--- START ---

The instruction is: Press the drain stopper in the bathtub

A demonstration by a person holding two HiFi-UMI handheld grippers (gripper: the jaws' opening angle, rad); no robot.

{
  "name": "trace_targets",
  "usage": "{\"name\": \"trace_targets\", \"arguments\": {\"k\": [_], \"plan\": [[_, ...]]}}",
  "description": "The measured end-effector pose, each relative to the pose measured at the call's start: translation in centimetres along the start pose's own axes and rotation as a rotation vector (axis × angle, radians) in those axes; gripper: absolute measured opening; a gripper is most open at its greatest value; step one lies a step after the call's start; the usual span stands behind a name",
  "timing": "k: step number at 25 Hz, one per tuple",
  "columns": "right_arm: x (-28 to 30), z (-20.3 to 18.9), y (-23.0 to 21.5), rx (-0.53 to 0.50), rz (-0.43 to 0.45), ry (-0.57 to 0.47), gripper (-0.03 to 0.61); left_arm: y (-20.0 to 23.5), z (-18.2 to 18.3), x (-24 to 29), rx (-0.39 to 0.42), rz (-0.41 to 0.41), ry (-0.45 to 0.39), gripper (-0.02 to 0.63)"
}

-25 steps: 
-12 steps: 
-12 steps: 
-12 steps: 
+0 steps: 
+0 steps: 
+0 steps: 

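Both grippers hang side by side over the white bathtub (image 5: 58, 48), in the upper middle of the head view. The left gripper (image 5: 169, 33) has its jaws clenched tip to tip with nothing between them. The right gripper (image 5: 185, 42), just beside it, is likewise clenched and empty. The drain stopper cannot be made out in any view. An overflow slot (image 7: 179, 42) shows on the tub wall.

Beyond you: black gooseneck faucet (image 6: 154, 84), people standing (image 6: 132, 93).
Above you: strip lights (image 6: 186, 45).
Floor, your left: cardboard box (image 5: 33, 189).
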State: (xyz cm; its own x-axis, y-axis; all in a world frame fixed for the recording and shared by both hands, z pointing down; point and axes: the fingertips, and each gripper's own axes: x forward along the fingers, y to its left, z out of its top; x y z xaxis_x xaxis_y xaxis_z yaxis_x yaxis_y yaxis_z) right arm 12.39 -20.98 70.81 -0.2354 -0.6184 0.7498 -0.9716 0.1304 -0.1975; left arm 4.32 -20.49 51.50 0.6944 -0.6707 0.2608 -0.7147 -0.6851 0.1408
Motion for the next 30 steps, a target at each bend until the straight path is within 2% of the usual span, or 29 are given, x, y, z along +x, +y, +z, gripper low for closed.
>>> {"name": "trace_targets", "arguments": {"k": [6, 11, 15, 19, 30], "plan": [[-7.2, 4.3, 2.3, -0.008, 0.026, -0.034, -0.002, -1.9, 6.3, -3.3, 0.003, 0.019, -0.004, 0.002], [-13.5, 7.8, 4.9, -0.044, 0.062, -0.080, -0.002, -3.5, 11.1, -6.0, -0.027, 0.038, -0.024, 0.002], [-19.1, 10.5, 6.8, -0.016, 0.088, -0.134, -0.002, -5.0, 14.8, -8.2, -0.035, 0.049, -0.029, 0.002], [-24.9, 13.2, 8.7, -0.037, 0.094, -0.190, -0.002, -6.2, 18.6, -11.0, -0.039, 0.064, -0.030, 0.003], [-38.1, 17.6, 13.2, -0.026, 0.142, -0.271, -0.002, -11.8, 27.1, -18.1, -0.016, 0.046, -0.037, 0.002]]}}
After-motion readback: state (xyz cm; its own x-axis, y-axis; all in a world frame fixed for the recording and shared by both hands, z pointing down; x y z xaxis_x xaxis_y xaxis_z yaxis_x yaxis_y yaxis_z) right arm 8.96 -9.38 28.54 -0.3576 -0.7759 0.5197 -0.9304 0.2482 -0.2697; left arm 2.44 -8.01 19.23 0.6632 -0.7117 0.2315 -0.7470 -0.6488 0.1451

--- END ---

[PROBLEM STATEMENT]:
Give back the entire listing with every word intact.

[REPLY]:
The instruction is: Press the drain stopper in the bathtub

A demonstration by a person holding two HiFi-UMI handheld grippers (gripper: the jaws' opening angle, rad); no robot.

{
  "name": "trace_targets",
  "usage": "{\"name\": \"trace_targets\", \"arguments\": {\"k\": [_], \"plan\": [[_, ...]]}}",
  "description": "The measured end-effector pose, each relative to the pose measured at the call's start: translation in centimetres along the start pose's own axes and rotation as a rotation vector (axis × angle, radians) in those axes; gripper: absolute measured opening; a gripper is most open at its greatest value; step one lies a step after the call's start; the usual span stands behind a name",
  "timing": "k: step number at 25 Hz, one per tuple",
  "columns": "right_arm: x (-28 to 30), z (-20.3 to 18.9), y (-23.0 to 21.5), rx (-0.53 to 0.50), rz (-0.43 to 0.45), ry (-0.57 to 0.47), gripper (-0.03 to 0.61); left_arm: y (-20.0 to 23.5), z (-18.2 to 18.3), x (-24 to 29), rx (-0.39 to 0.42), rz (-0.41 to 0.41), ry (-0.45 to 0.39), gripper (-0.02 to 0.63)"
}

-25 steps: 
-12 steps: 
-12 steps: 
-12 steps: 
+0 steps: 
+0 steps: 
+0 steps: 

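Both grippers hang side by side over the white bathtub (image 5: 58, 48), in the upper middle of the head view. The left gripper (image 5: 169, 33) has its jaws clenched tip to tip with nothing between them. The right gripper (image 5: 185, 42), just beside it, is likewise clenched and empty. The drain stopper cannot be made out in any view. An overflow slot (image 7: 179, 42) shows on the tub wall.

Beyond you: black gooseneck faucet (image 6: 154, 84), people standing (image 6: 132, 93).
Above you: strip lights (image 6: 186, 45).
Floor, your left: cardboard box (image 5: 33, 189).
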State: (xyz cm; its own x-axis, y-axis; all in a world frame fixed for the recording and shared by both hands, z pointing down; point and axes: the fingertips, and each gripper's own axes: x forward along the fingers, y to its left, z out of its top; x y z xaxis_x xaxis_y xaxis_z yaxis_x yaxis_y yaxis_z) right arm 12.39 -20.98 70.81 -0.2354 -0.6184 0.7498 -0.9716 0.1304 -0.1975; left arm 4.32 -20.49 51.50 0.6944 -0.6707 0.2608 -0.7147 -0.6851 0.1408
Motion for the next 30 steps, a target at each bend until the straight path is within 2% of the usual span, or 29 are given, x, y, z along +x, +y, +z, gripper low for closed.
>>> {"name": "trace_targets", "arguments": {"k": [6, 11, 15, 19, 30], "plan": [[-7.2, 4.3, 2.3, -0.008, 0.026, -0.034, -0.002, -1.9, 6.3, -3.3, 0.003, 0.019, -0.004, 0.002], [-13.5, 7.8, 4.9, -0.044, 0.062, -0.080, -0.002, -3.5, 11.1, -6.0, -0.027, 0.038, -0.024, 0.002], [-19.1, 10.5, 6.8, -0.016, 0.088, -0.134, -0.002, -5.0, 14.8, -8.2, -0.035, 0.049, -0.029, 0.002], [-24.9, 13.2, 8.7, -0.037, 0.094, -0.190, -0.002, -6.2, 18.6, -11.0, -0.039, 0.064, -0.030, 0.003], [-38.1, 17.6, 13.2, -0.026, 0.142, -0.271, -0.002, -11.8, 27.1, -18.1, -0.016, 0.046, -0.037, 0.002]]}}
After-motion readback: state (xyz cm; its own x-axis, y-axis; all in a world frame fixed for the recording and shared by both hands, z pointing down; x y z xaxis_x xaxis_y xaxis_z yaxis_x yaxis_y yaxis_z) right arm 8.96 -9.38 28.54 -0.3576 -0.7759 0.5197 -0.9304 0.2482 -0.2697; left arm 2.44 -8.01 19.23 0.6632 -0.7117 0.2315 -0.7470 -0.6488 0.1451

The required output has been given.